As a Yorkshire Pudding, it pains me to confess that one of my all-time favourite artists is the Lancastrian - Laurence Stephen Lowry. Born in Manchester in 1887, L.S. Lowry died in Glossop in 1976. He was an odd fellow - a tall bumbling bachelor with a pipe and trilby, an untidy and unmodernised house, few friends but he possessed an abnormally strong bond with his mother even long after she had died.

In the twenties and into the thirties, he was mostly focussed on the grim workaday reality of his sprawling home city. He said, "I saw the industrial scene and I was affected by it. I tried to paint it all the time. I tried to paint the industrial scene as best I could. It wasn't easy. Well, a camera could have done the scene straight off".

His painting came to an abrupt halt in 1939 with his mother's death. "After she died, I lost all interest".

After World War II, he was drawn to painting individual people - often ordinary people who inhabited his neighbourhood. He said, "I feel more strongly about these people than I ever did about the industrial scene. They are real people, sad people. I'm attracted to sadness and there are some very sad things. I feel like them".
In my little gallery below I have posted three of my favourite Lowries from the nineteen thirties:-

A Procession 1938... And an old man turns away from the
passing throng at the end of his street. He has seen it all before.

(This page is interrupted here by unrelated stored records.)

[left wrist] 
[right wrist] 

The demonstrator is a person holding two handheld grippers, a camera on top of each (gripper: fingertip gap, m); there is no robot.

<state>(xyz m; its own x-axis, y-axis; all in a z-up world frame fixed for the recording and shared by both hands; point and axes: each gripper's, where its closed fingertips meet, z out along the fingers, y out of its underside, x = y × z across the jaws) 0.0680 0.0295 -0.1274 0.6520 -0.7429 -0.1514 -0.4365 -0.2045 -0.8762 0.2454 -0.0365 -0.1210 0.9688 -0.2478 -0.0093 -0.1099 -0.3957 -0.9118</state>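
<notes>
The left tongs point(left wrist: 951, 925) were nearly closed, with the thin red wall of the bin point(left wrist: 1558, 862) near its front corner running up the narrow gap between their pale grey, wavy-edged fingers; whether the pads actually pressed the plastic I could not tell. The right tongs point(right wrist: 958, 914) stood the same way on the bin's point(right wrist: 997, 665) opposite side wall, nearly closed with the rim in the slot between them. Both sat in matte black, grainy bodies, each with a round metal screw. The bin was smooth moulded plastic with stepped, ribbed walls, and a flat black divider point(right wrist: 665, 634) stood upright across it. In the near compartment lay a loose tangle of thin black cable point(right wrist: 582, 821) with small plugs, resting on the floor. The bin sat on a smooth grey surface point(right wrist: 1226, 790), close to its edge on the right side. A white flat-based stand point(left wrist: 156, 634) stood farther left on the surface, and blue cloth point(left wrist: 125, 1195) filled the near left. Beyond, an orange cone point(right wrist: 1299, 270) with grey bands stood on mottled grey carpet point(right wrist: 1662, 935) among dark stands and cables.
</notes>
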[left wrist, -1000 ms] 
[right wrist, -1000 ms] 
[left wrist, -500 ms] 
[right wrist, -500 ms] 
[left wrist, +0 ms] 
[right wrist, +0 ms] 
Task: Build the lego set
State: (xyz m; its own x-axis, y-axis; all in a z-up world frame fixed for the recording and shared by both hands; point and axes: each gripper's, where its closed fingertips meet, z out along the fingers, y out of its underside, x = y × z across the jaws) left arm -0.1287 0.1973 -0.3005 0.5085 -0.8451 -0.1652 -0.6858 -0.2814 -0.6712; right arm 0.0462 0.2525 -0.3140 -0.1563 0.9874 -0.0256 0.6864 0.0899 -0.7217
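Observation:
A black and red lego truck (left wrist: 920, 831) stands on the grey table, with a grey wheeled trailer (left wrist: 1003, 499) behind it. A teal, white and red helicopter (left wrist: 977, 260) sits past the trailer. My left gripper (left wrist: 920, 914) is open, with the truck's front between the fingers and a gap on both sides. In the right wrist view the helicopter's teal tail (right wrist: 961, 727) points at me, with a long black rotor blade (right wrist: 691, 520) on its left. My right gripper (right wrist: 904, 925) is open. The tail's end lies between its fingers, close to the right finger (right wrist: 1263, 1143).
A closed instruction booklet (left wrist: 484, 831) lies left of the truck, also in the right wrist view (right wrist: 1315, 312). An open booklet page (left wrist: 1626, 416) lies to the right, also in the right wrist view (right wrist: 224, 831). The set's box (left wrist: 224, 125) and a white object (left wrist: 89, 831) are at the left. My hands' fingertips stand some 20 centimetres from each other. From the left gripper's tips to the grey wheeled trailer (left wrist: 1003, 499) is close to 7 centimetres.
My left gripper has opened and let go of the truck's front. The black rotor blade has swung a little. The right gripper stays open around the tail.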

Man With Red Eyes 1938... The gaze is intense and unsettling. The mind is troubled. Perhaps it is a metaphor for Lowry himself.

A Fight 1935... It's a community event. Who knows why they are fighting? It seems so petty. Like a scene from some slapstick silent movie.

1 July 2007

Riddance


Hurrah! Hurrah! I am writing this just after midnight on the very day on which England finally bans smoking in all public and work places. Tonight Shirley and I went down to the local and three young people - in their twenties - sat next to us and lit up their evil little tobacco cylinders. But that's the last time! Next week they will have to breathe out their stinking smoke at home or stand out under the stars making smoke rings.


I loathe smoking. Everything about it but mostly the foul stink of it. I hate the stench of stale smoke on my clothes and I hate the way it catches the back of your throat and stings your eyes. And I hate the commercial thrust of it - the advertising, the profit hungry targeting of vulnerable people. Everything about smoking stinks.

Lungs. Guess which pair belonged to a smoker!

This is how the BBC have heralded July 1st - "Smokers across England are having their final puff at work and the pub before the ban on lighting up in enclosed public places begins at 0600 on Sunday. The move follows bans across the UK, and is intended to cut deaths from secondhand smoke. Many venues are planning farewell events for the final Saturday night, while local authorities are preparing to enforce the ban. Anyone lighting up illegally will face a fine of up to £200."

Since this ban was announced in Parliament we have had to wait a long, long time but finally the day of reckoning has arrived and at last we, the non-smoking majority have got the upperhand. I have not one iota of sympathy for hardened smokers but I hope that this ban will inspire hundreds more of them to say goodbye and good riddance to the dreaded weed.